Ubuntu 深度学习装机过程

从装机开始 Ubuntu

Posted by ZYT on June 5, 2019

一、背景

心血来潮,想组装一台可以用于 deep learning 的电脑,于是开始了以下的探索之路。

二、装机

配件:

  • CPU i7-8700
  • CPU 散热器
  • 技嘉 z370 主板
  • 海盗船 16G x 2
  • 技嘉 1060 GPU
  • 500G SSD
  • 3T HDD
  • 海盗船 550w 电源
  • 机箱

问题:

  1. 组装之后电脑屏幕不显示?

主板有检测各个模块是否装机正确的功能,我的在主板的右下角有四个灯,分别显示 CPU、内存、显卡、风扇是否安装正确的提示灯,根据说明书重新安装即可。

三、系统

1. 安装问题

本来想安装 Ubuntu 19,但是安装之后黑屏,无法打开 grub,被迫装回 18.04,真是坑爹。
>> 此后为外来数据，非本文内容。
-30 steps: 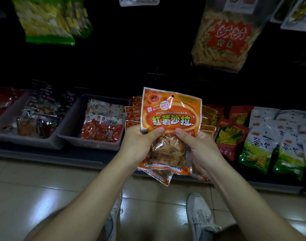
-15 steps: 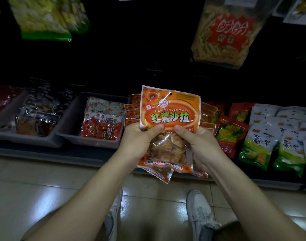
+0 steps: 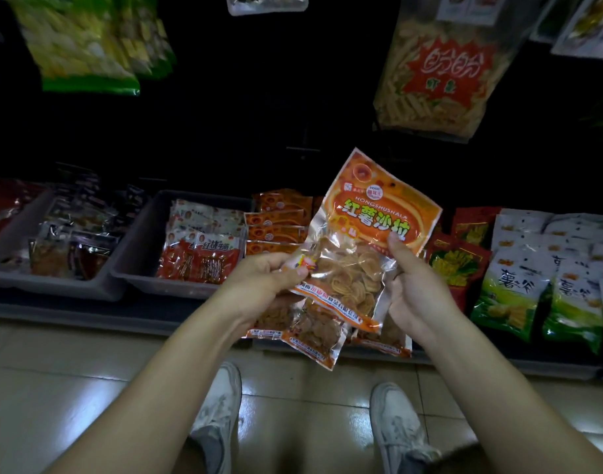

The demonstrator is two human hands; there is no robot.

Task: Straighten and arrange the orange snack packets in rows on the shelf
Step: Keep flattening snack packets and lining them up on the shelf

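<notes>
An orange snack packet point(image 3: 368, 234) with a clear window of crisps is tilted to the right in front of the low shelf. My right hand point(image 3: 413, 289) pinches its right side, thumb on the orange label. My left hand point(image 3: 269, 282) grips its left edge together with more orange packets point(image 3: 313, 330) fanned out underneath. A row of orange packets point(image 3: 276, 224) lies overlapped on the shelf just behind my left hand.
A grey bin point(image 3: 139, 268) with red-and-white packets stands left of the orange row, and another grey bin point(image 3: 16, 268) further left. Red packets point(image 3: 461, 265) and green-white packets point(image 3: 512, 289) lie to the right. Large bags point(image 3: 440, 70) hang above. My white shoes point(image 3: 396, 425) are on the tiled floor.
The top packet has swung from upright to leaning right. My right thumb has moved up onto its label, and the packets beneath have fanned out below my left hand.
</notes>
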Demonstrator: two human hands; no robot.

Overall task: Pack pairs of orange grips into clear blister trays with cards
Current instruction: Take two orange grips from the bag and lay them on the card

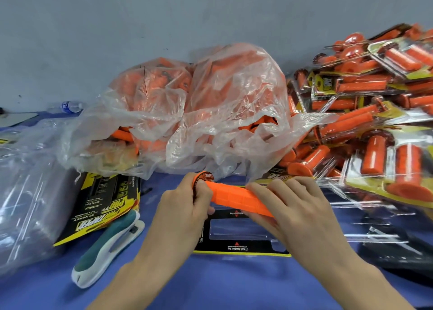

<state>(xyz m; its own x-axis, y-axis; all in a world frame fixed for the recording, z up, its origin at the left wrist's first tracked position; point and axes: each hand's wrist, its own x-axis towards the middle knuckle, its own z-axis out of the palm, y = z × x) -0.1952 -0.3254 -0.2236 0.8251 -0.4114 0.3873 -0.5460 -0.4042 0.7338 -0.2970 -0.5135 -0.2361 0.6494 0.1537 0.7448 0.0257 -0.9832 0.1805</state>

有网友说 安装Linux之前先关闭Security Boot

安装过程中,由于使用的是 NVIDIA 的显卡,装机和开机过程中会出现黑屏无法进入系统:解决方案:进入 GRUB,按 e 进行编辑,找到 quiet splash,在之前添加 nomodesetctrl + x 重新进行安装,在第一次开机过程中同样需要设置,进入系统后,打开 terminal,编辑 /etc/default/grub 文件,进行同样的修改,更新 grub,可执行 sudo update-grub

更换国内镜像源:

sudo vim /etc/apt/sources.list 或者
sudo apt edit-sources

deb http://mirrors.aliyun.com/ubuntu/ trusty main restricted universe multiverse  
deb http://mirrors.aliyun.com/ubuntu/ trusty-security main restricted universe multiverse  
deb http://mirrors.aliyun.com/ubuntu/ trusty-updates main restricted universe multiverse  
deb http://mirrors.aliyun.com/ubuntu/ trusty-proposed main restricted universe multiverse  
deb http://mirrors.aliyun.com/ubuntu/ trusty-backports main restricted universe multiverse  
deb-src http://mirrors.aliyun.com/ubuntu/ trusty main restricted universe multiverse  
deb-src http://mirrors.aliyun.com/ubuntu/ trusty-security main restricted universe multiverse  
deb-src http://mirrors.aliyun.com/ubuntu/ trusty-updates main restricted universe multiverse  
deb-src http://mirrors.aliyun.com/ubuntu/ trusty-proposed main restricted universe multiverse  
deb-src http://mirrors.aliyun.com/ubuntu/ trusty-backports main restricted universe multiverse

sudo apt update

切记这里不要执行 sudo apt upgrade

2. 台式机网卡问题

由于台式机无法用网线连接网络,所以购买了无线网卡,安装发现缺少 makegcc 等一堆东西,折腾之后心态爆炸,突然发现可以用与手机用 USB 连接共享网络的方式解决这个问题。

  1. 用 USB 与手机连接后,共享网络
  2. 由于我是用的是 rtl8812au,可以参考这篇文章

3. 安装 NVIDIA

设置 root 密码:

$ sudo passwd

安装

$ sudo apt purge nvidia-*  //删除可能存在的已有驱动
$ sudo add-apt-repository ppa:graphics-drivers/ppa
$ sudo apt update
$ ubuntu-drivers devices
$ sudo ubuntu-drivers autoinstall

$ sudo reboot

$ nvidia-smi   // 测试是否安装正确

4. 安装依赖库

$ sudo apt install freeglut3-dev build-essential libx11-dev libxmu-dev libxi-devlibgl1-mesa-glx 
$ sudo apt install libglu1-mesa libglu1-mesa-dev 

5. 降低 GCC 版本

cuda 9.0 编译安装只支持gcc、g++ 6.0 及以下的版本,Ubuntu18.04系统默认安装了gcc7.0以上的版本,所以,就需要降级了。

$ sudo apt install gcc-5 
$ sudo apt install g++-5

$ sudo update-alternatives --install /usr/bin/gcc gcc /usr/bin/gcc-5 50
$ sudo update-alternatives --install /usr/bin/g++ g++ /usr/bin/g++-5 50

$ g++ -v
$ gcc -v

6. 安装 CUDA9.0

NVIDIA 官网

注意:在安装过程中会提示是否需要安装显卡驱动,在这里要选择n,其他的选择y或者回车键进行安装。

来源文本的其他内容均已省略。